> Problem to solve: Repeat the listing that follows without a single change.

━━ Source material

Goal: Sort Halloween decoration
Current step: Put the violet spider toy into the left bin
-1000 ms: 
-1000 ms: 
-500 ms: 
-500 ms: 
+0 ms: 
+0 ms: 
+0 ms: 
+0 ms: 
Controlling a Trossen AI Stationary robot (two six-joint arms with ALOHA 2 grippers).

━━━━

> Solution to the problem:
Goal: Sort Halloween decoration
Current step: Put the violet spider toy into the left bin
-1000 ms: 
-1000 ms: 
-500 ms: 
-500 ms: 
+0 ms: 
+0 ms: 
+0 ms: 
+0 ms: 
Controlling a Trossen AI Stationary robot (two six-joint arms with ALOHA 2 grippers).

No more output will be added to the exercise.